Debemos observar que esta institución tiene rango constitucional en algunos Estados Latinoamericanos, por ejemplo en Colombia, donde su carta fundamental se reconoce el derecho de Asilo en los términos previstos en la Ley y se prohíbe además la extradición de extranjeros por delito político o de opinión.

Como es obvio, dado que la figura del asilo implicar la exclusión de la persecución penal en relación con ciertas personas por parte de otros Estados o potencias extranjeras, con la consecuente de la extradición, debe ser estudiada en esta sede dado su interés para el derecho penal.

Hablemos del asilo político una breve introducción

Asilo político
Asilo político

Aunque la justicia se mueve despacio, rara vez deja de alcanzar al culpable, la justicia es la finalidad del Gobierno. Es la finalidad de la sociedad civil. Siempre se ha buscado y seguirá buscándose hasta que se alcance o hasta que parezca la libertad en el empeño.

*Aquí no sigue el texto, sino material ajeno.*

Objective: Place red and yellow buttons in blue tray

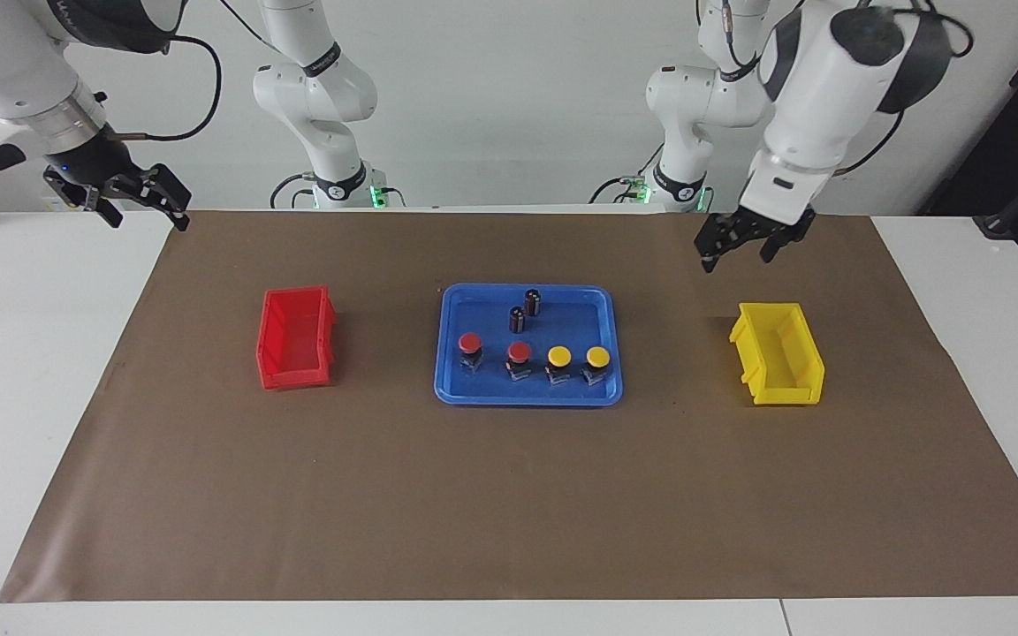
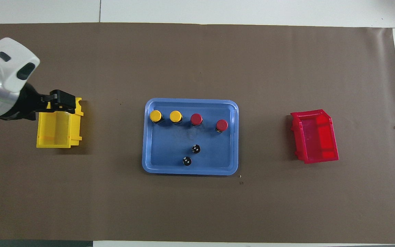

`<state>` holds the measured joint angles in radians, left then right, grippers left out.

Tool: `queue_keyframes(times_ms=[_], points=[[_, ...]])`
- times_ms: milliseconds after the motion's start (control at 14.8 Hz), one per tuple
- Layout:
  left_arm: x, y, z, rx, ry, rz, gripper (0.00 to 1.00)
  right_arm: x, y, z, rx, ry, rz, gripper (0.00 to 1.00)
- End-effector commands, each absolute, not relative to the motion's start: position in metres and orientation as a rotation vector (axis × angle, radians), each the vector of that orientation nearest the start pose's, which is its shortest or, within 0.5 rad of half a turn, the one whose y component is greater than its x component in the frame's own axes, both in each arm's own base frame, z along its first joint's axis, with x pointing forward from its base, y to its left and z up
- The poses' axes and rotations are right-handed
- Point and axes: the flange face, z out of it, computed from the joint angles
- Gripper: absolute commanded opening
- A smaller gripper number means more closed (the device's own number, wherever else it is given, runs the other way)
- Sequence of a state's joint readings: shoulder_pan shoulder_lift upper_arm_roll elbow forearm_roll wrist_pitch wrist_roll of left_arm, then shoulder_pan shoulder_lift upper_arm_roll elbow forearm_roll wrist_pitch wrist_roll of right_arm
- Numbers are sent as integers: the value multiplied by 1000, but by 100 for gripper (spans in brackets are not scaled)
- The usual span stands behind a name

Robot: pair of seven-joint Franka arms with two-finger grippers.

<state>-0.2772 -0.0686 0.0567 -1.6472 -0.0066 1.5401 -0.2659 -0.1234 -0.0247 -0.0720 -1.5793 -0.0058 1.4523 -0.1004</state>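
Robots' end first.
- Left gripper: up in the air over the brown paper mat, close by the small yellow plastic bin at the left arm's end. Fingers spread and released, nothing between them. Well apart from the tray.
- Right gripper: waits raised over the edge of the white desk at the right arm's end. Fingers spread, empty.

Middle of the mat.
- Wide shallow blue plastic tray with rounded corners. The small red plastic bin sits off toward the right arm's end, the yellow bin toward the left arm's end; both look empty.
- Tray half nearer the robots: two dark cylinders without coloured caps, upright, just beside each other.
- Tray half farther from the robots: a row of four upright push-buttons with dark bodies and domed caps. The two red buttons lie toward the right arm's end, the two yellow buttons toward the left arm's end. The end yellow one stands close to the tray's rim. All four are inside the rim, none tipped.

Farther out: bare mat, no stray buttons seen.

Judgement: with every coloured button in the tray and both grippers empty, the placing looks complete; the step in hand reads as the left arm clearing away. The next move calls for nothing more than parking that arm without brushing the yellow bin.
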Motion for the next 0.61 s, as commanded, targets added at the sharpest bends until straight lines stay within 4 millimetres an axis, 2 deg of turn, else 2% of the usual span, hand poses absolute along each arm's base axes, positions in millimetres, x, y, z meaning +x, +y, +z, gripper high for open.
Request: queue_keyframes(times_ms=[0, 67, 202, 404, 539], points=[[522, -72, 657, -3129, 78, 102, 100, 515, -103, 624, -3128, 145, 174, 100], [524, -65, 665, -3128, 116, 95, 100, 515, -104, 625, -3128, 148, 171, 100], [533, -50, 666, -3126, 161, 96, 100, 516, -104, 626, -3129, 136, 162, 100], [537, -49, 668, -3131, 170, 53, 100, 516, -103, 626, -3134, 131, 161, 100], [533, -47, 666, -3127, 164, 100, 100, 516, -104, 626, -3137, 132, 157, 100]])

Sin embargo, los asilos políticos son practicados con menor frecuencia, salvo en ciertos países para los acusados y condenados políticos, ya que los sistemas jurídicos internacionales desde épocas muy remotas vienen creando Tratados o convenios para combinar sus propósitos respecto al tema del asilo político, ya sea diplomático o político.

El asilo político no es más que una herramienta para muchos gobernantes, para particulares, que en el ejercicio de sus funciones o luego de su mandato se les acusa o se les condena tanto de su propio país o de países extranjeros o por motivos de ideas contrarias a un régimen. Así como también a los particulares cuando son perseguidos por sus actividades políticas.

Para la mejor interpretación del Asilo Político hemos investigado en diferentes fuentes del derecho, así como también, en obras de carácter doctrinario en el aspecto jurídico y general, opiniones y consultas de expertos en tema derecho internacional, que lo vamos a dividir en varias publicaciones.